WHAT TO WORK ON → Write the records below out again word for word, with the pictures removed.

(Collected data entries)
⟨

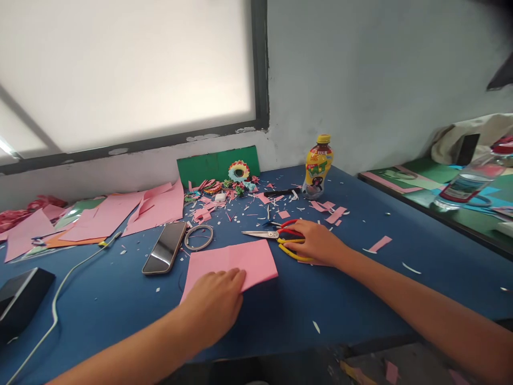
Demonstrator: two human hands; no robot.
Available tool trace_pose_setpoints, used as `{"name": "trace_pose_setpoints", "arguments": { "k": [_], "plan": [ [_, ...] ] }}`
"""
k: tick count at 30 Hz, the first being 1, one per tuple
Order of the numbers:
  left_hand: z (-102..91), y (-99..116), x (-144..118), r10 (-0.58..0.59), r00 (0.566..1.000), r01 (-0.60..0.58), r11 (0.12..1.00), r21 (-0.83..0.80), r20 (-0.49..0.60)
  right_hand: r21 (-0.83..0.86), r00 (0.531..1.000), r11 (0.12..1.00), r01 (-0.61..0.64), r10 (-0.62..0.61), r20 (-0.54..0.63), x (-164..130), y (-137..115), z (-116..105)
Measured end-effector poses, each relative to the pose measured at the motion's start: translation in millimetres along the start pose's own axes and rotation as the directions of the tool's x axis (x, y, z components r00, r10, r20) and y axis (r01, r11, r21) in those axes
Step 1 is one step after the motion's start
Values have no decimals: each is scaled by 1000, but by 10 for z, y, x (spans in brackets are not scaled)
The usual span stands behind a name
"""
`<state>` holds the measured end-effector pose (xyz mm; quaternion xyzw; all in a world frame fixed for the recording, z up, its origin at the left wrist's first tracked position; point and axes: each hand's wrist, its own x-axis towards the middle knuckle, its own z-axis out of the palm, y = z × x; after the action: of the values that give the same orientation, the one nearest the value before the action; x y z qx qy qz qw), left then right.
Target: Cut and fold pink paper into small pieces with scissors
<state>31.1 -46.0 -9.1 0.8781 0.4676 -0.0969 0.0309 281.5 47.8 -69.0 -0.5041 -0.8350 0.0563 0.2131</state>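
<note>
Pressing pink sheet (232,263) flat, left hand (214,299) spread | right hand (316,241) grip closing on scissors (280,239) | phone (165,247) beside

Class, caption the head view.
Left hand presses folded pink paper sheet; right hand rests on yellow-handled metal scissors.

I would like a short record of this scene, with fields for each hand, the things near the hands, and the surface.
left hand: lies flat on the pink paper sheet, at its near edge
right hand: rests on the yellow-handled scissors, blades pointing left
near the sheet: phone, face up; coiled cable
farther back: yellow-capped bottle, paper flower ring
surface: blue table, strewn with paper scraps
</note>
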Motion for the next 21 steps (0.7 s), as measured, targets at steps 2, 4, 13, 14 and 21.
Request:
{"name": "trace_pose_setpoints", "arguments": {
  "k": [2,4,13,14,21],
  "plan": [
    [-278,-187,-7,79,993,-88,992,-96,-88,6,1000,1000,-10,10,9,0,12,1],
    [-595,-388,6,65,973,-111,973,-204,-222,8,1000,1000,-17,17,18,2,25,5],
    [-391,-618,535,142,984,-103,945,-309,106,0,999,1000,-22,22,40,12,50,23],
    [-252,-585,573,126,989,-97,951,-293,83,-3,999,1000,-21,21,41,10,48,21],
    [203,-418,503,179,975,-190,979,-79,-129,-32,998,999,-23,25,64,11,34,10]
  ]
}}
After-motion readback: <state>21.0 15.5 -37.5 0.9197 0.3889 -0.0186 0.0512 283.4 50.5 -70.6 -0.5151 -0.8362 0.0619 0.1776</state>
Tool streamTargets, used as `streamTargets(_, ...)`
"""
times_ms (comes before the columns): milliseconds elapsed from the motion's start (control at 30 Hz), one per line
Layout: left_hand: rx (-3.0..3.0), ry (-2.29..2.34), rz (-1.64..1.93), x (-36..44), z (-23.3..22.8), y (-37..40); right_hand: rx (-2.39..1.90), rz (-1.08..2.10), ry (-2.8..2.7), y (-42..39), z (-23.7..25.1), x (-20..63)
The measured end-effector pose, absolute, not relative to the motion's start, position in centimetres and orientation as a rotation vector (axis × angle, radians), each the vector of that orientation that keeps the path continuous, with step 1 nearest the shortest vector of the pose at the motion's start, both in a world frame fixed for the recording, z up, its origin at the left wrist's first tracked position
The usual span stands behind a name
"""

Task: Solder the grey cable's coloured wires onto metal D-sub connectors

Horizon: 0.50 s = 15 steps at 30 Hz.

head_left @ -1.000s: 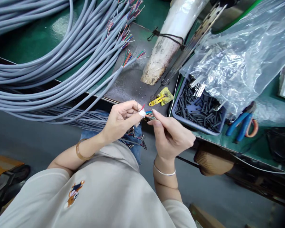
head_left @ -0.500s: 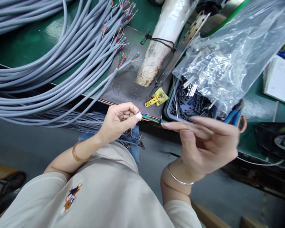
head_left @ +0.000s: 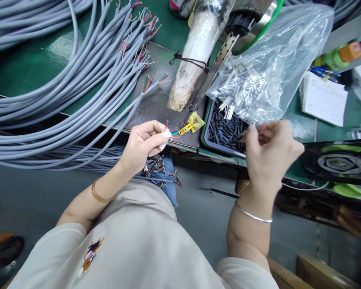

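Left hand (head_left: 142, 145) held at the near edge of the bench (head_left: 24, 72), fingers (head_left: 156, 127) clenched on the stripped end of a grey cable (head_left: 129, 150), its coloured wires (head_left: 174, 131) fanned out just past a white-taped fingertip. Same pinch, same place as 1 second ago. Right hand (head_left: 269, 154) gone from those wires: 1 second back touching them, half a second back swinging away, now over at the right, fingertips (head_left: 249, 134) at the near rim of the blue tray (head_left: 205, 134) of short black sleeves (head_left: 227, 130). Fingers curled and drawn together there, possibly pinching 1 sleeve, though too small and blurred to tell. Read as a break between wires to fetch another piece, with the cable end kept ready in the left hand meanwhile. Clear plastic bag (head_left: 273, 60) of small metal parts slumped over the tray's far side. Yellow clip (head_left: 190, 125) lying between hand and tray. Loose grey cables (head_left: 63, 92) heaped across the left of the bench. Finished ends with small dark sleeves hanging below the left hand.
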State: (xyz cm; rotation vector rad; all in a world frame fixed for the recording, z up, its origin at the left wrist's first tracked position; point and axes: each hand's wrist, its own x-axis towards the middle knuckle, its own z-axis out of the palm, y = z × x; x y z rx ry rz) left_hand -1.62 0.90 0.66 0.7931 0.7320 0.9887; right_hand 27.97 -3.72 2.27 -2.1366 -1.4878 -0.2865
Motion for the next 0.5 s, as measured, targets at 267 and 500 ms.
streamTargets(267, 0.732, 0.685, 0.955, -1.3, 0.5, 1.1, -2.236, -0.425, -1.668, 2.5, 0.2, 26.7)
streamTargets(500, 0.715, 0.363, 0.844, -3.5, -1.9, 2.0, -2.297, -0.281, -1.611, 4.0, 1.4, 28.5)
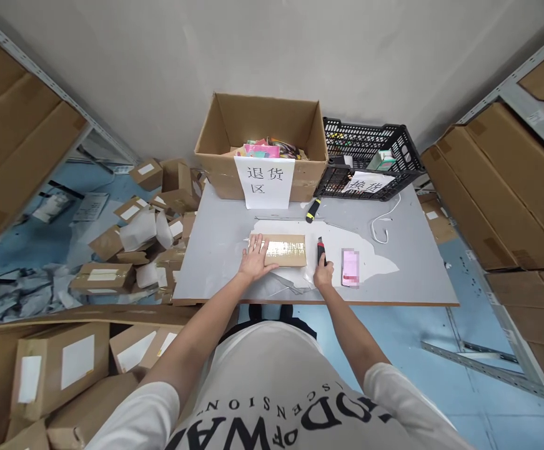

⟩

ANSWER SPACE →
Demonstrator: two human hands; no robot.
Available tool trace_pose_setpoints, used as `{"name": "trace_pose_setpoints", "arguments": { "k": [_], "plan": [ [_, ...] ] }}`
"""
k: tick count at 30 Hz, the first being 1, one per tuple
Order of the numbers:
  left_hand: z (-102..91), y (-99..116), x (-144..118), r10 (-0.58..0.59), r00 (0.566..1.000), r01 (-0.60..0.58), r11 (0.12..1.00), r21 (-0.83..0.80), r20 (-0.49..0.60)
  right_hand: r21 (-0.83..0.86), r00 (0.531..1.000), r11 (0.12..1.00), r01 (-0.61..0.64), r10 (-0.62..0.61), r20 (-0.54..0.63), x (-164..130), y (-137..115), z (-116..105)
Measured end-effector poses, each relative to the pose measured at the motion's start: translation in millimetres along the start pose's own axes and rotation as the directions of the tool's x axis (x, y, z components r00, r10, r20) and y axis (r01, r11, r21) in those axes
Step 1 is one step after the motion's start
Values have no decimals: each is scaled by 1000, but by 10 for z, y, x (spans in brackets are not scaled)
The usual span stands behind a name
"""
`<state>` holds the measured end-effector pose (xyz mm; quaternion xyzw; all in a world frame fixed for the recording, z up, its origin at the left wrist's first tracked position; point and axes: each hand's wrist, its own x-axis towards the middle knuckle, its own z-axis out of the palm, y = z × x; after the action: of the values that give the same orientation, the one nearest the value before the action; x y z qx qy qz qw), left then right.
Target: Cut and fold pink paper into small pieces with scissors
<state>31.1 -46.0 -9.1 0.8781 0.4676 -0.0969 0.0309 281.5 47.8 -69.0 -0.5041 -0.8350 0.0563 0.2131</state>
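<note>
Pressing pink sheet (232,263) flat, left hand (214,299) spread | right hand (316,241) grip closing on scissors (280,239) | phone (165,247) beside

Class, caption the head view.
Left hand presses folded pink paper sheet; right hand rests on yellow-handled metal scissors.

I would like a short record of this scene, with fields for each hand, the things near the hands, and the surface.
left hand: lies flat on the pink paper sheet, at its near edge
right hand: rests on the yellow-handled scissors, blades pointing left
near the sheet: phone, face up; coiled cable
farther back: yellow-capped bottle, paper flower ring
surface: blue table, strewn with paper scraps
</note>
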Motion for the next 21 steps (0.7 s), as measured, targets at steps 2, 4, 13, 14 and 21.
Request:
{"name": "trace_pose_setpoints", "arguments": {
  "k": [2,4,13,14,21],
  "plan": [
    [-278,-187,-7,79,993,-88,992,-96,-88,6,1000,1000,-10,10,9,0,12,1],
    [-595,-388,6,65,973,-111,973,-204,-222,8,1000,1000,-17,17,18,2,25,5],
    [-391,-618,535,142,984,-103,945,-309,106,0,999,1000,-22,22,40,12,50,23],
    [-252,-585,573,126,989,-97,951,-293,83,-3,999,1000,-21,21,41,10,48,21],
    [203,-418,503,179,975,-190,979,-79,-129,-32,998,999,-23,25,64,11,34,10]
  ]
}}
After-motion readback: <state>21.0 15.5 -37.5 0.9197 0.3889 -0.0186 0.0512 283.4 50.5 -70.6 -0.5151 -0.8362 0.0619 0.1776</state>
Tool streamTargets, used as `streamTargets(_, ...)`
"""
times_ms (comes before the columns): milliseconds elapsed from the motion's start (control at 30 Hz), one per line
Layout: left_hand: rx (-3.0..3.0), ry (-2.29..2.34), rz (-1.64..1.93), x (-36..44), z (-23.3..22.8), y (-37..40); right_hand: rx (-2.39..1.90), rz (-1.08..2.10), ry (-2.8..2.7), y (-42..39), z (-23.7..25.1), x (-20..63)
The measured end-effector pose, absolute, not relative to the motion's start, position in centimetres and orientation as a rotation vector (axis × angle, radians), each the vector of that orientation that keeps the path continuous, with step 1 nearest the shortest vector of the pose at the motion's start, both in a world frame fixed for the recording, z up, its origin at the left wrist's first tracked position
The usual span stands behind a name
"""

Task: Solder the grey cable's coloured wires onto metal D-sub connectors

Horizon: 0.50 s = 15 steps at 30 Hz.

head_left @ -1.000s: 
head_left @ -0.500s: 
head_left @ +0.000s: 

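Left hand (head_left: 142, 145) held at the near edge of the bench (head_left: 24, 72), fingers (head_left: 156, 127) clenched on the stripped end of a grey cable (head_left: 129, 150), its coloured wires (head_left: 174, 131) fanned out just past a white-taped fingertip. Same pinch, same place as 1 second ago. Right hand (head_left: 269, 154) gone from those wires: 1 second back touching them, half a second back swinging away, now over at the right, fingertips (head_left: 249, 134) at the near rim of the blue tray (head_left: 205, 134) of short black sleeves (head_left: 227, 130). Fingers curled and drawn together there, possibly pinching 1 sleeve, though too small and blurred to tell. Read as a break between wires to fetch another piece, with the cable end kept ready in the left hand meanwhile. Clear plastic bag (head_left: 273, 60) of small metal parts slumped over the tray's far side. Yellow clip (head_left: 190, 125) lying between hand and tray. Loose grey cables (head_left: 63, 92) heaped across the left of the bench. Finished ends with small dark sleeves hanging below the left hand.
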State: (xyz cm; rotation vector rad; all in a world frame fixed for the recording, z up, its origin at the left wrist's first tracked position; point and axes: each hand's wrist, its own x-axis towards the middle knuckle, its own z-axis out of the palm, y = z × x; x y z rx ry rz) left_hand -1.62 0.90 0.66 0.7931 0.7320 0.9887; right_hand 27.97 -3.72 2.27 -2.1366 -1.4878 -0.2865
Motion for the next 0.5 s, as measured, targets at 267 and 500 ms.
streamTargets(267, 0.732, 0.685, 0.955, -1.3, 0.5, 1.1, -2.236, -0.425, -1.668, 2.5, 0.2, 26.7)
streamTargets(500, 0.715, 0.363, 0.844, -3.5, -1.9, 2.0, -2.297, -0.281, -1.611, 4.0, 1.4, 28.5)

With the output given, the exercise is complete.